Dogma e dialética são dois pólos opostos, como manifestação de conhecimento. Quando o primeiro procura substituir a segunda torna-se forçosa a queda em algo nefasto que poderia ser qualificado de unilateralidade repressora. Pois a pragmática rejeita o dogma; este só encontra a sua validade dinâmica na expressão criativa de uma gratuidade essencial.
Pode-se focalizar a questão sob a perspectiva do uso da linguagem verbal. Para tanto vamos recorrer a dois pólos de atividade linguística, fundamentalmente heterogêneos entre si em matéria de efeitos e objetivos. Poesia e discussão. Com a angulação do comportamento do homo ludens.
Discussão é dialética. A técnica do jogo é simples: uma pessoa tenta convencer e provar a outra que o seu entendimento sobre determinado assunto está correto e que, por conseguinte, a da interlocutora não está. Predomina o relativismo essencial do lançamento das premissas (que envidam conduzir a uma conclusão lógica), ou seja, cada uma delas tem de ser firmada em fatos e eventos notórios e o encadeamento racional é obrigatório para todas. Inexistente a validade funcional para a afirmação gratuita. Se, por exemplo, no meio da discussão, A diz para B que este último se está portanto como “um pavão latejante”, e metáfora, brilhante ou de mau-gosto em nada contribuirá para o resultado. Será, no máximo, um aprimoramento voluptuário ornando a argumentação. Mesmo porque, se o debate descambasse para a veracidade da assertiva seria muito difícil, ao emitente da imagem, provar que o seu contestador é um pavão, ainda mais latejante.

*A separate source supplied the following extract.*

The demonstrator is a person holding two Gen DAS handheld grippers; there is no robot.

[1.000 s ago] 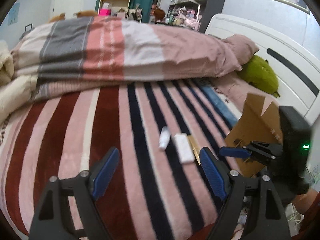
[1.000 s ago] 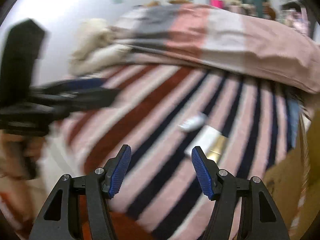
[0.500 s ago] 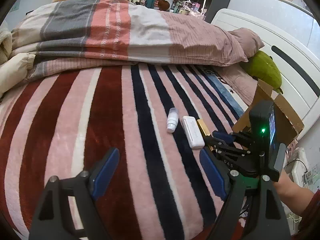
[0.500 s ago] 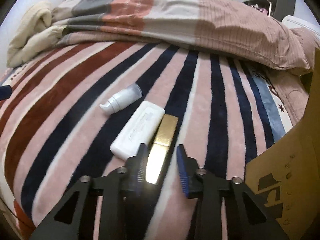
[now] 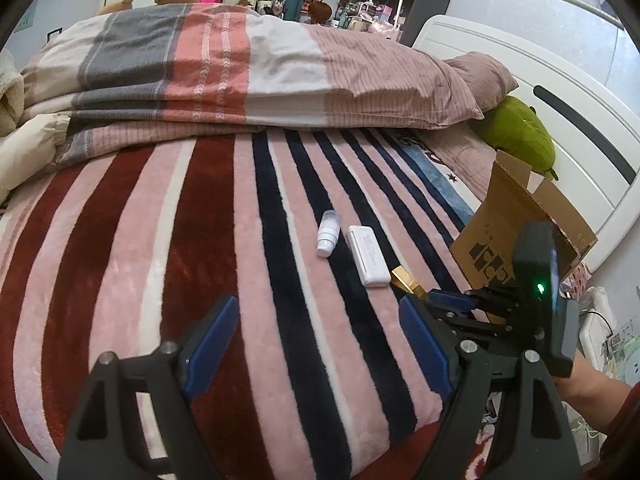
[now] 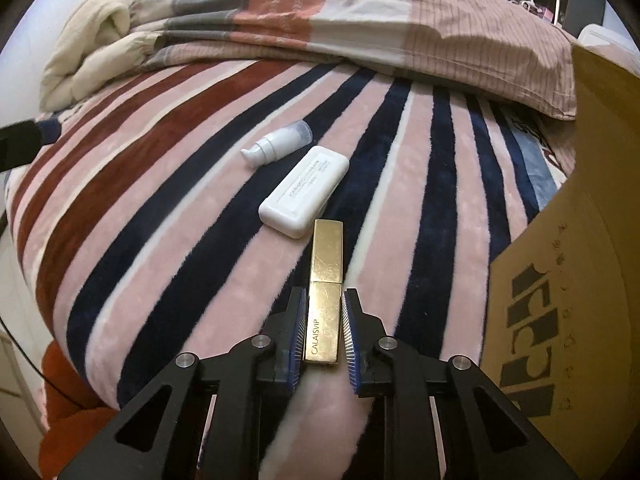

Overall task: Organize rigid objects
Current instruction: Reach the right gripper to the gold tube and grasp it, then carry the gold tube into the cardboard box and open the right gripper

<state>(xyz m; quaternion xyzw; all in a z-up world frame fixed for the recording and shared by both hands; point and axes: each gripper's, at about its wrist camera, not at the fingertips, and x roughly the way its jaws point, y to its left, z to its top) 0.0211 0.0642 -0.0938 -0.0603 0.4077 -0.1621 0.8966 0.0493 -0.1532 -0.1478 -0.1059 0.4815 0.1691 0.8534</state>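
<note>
On the far left of the bed a cream blanket (image 6: 86,46) lies bunched against the wall, and a folded striped quilt (image 5: 224,68) runs across the back of the mattress. In front of it spreads the striped bedspread (image 5: 132,240) in dark red, pink and navy bands.

The left gripper (image 5: 316,342) hovers above the near part of the bedspread with its blue-padded jaws spread wide and nothing between them; its tip also pokes into the left edge of the right wrist view.

Toward the middle-right of the bedspread three small items lie in a loose row. First comes a white pump bottle (image 6: 276,144) on its side, clear cap pointing away toward the quilt. Just beside it lies a flat white case (image 6: 304,192) with rounded corners and small printed text on top. Next to the near corner of the case lies a gold tube (image 6: 326,292) — a slim rectangular stick marked CALAISVIP, with a seam partway along it.

The right gripper (image 6: 324,336) sits low over the bedspread with its jaws nearly closed around the near half of the gold tube — the pads flank both long sides, though whether they press against it cannot be told.

At the right stands an open cardboard box (image 5: 516,232) with black printed marks. Beyond it sit a green plush toy (image 5: 516,136) and the white headboard (image 5: 560,100).
</note>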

Já, na poesia, ocorre o contrário: saímos do pólo do relativismo total para aquele do absolutismo do dizer. É aquela ideia de Heidegger de fundar - o poeta inaugura. E como inaugura, cria dogmas, dirige-se, em primeira instância, à sensibilidade. Assim será lícito ao poeta X iniciar o primeiro verso do poema, exclamando: “sou um pavão latejante”. Numa segunda etapa, o intelecto pode filtrar aquilo que quis dizer o poeta (dentro do mecanismo lógico da linguagem discursiva) por detrás de tal metáfora. Mas, aí então existirá aquela unilateralidade repressora no dogma poético, porque a sua verdade é apenas a da coisa em si e não irá procurar afivelar-se a outras coisas. Escapando do mundo utilitário dos objetos, devido à sua gratuidade essencial, irá só atuar sobre este na segunda instância, quando já incidiu a filtragem intelectual que permite o encadeamento lógico do fato novo (o dizer inaugural) e os antigos já incorporados aos hábitos da língua usual.
Na discussão é o jogo intelectual que aflora logo na instância inicial. Não há a arma da metáfora, o método referencial, enunciativo, navega no léxico. Quanto maior a racionalidade do relacionamento de coisas - de parte a parte - melhor “nascerá a luz”, para usar o refrão surrado.
O primado do dogma no controle do universo estrito dos fatos conduz à entropia do humanismo, é conferir à fantasia do poeta um efeito imediato. No terreno mais subjetivo da autoprojeção individual, leva à loucura. No campo mais objetivo, da política, por exemplo, ou autoprojeção coletiva, leva à ditadura. Por isso, em todos os regimes democráticos a lei controla os donos da verdade e não estes a ela. Já se sabe: a lucidez reflete um estado permanente de dúvidas. É o estar antidogmático. A certeza eterna põe o eu no centro do mundo: é poético, mas, na prática, antidialética, leva às trevas de todos, em torno da estrela absoluta do nada.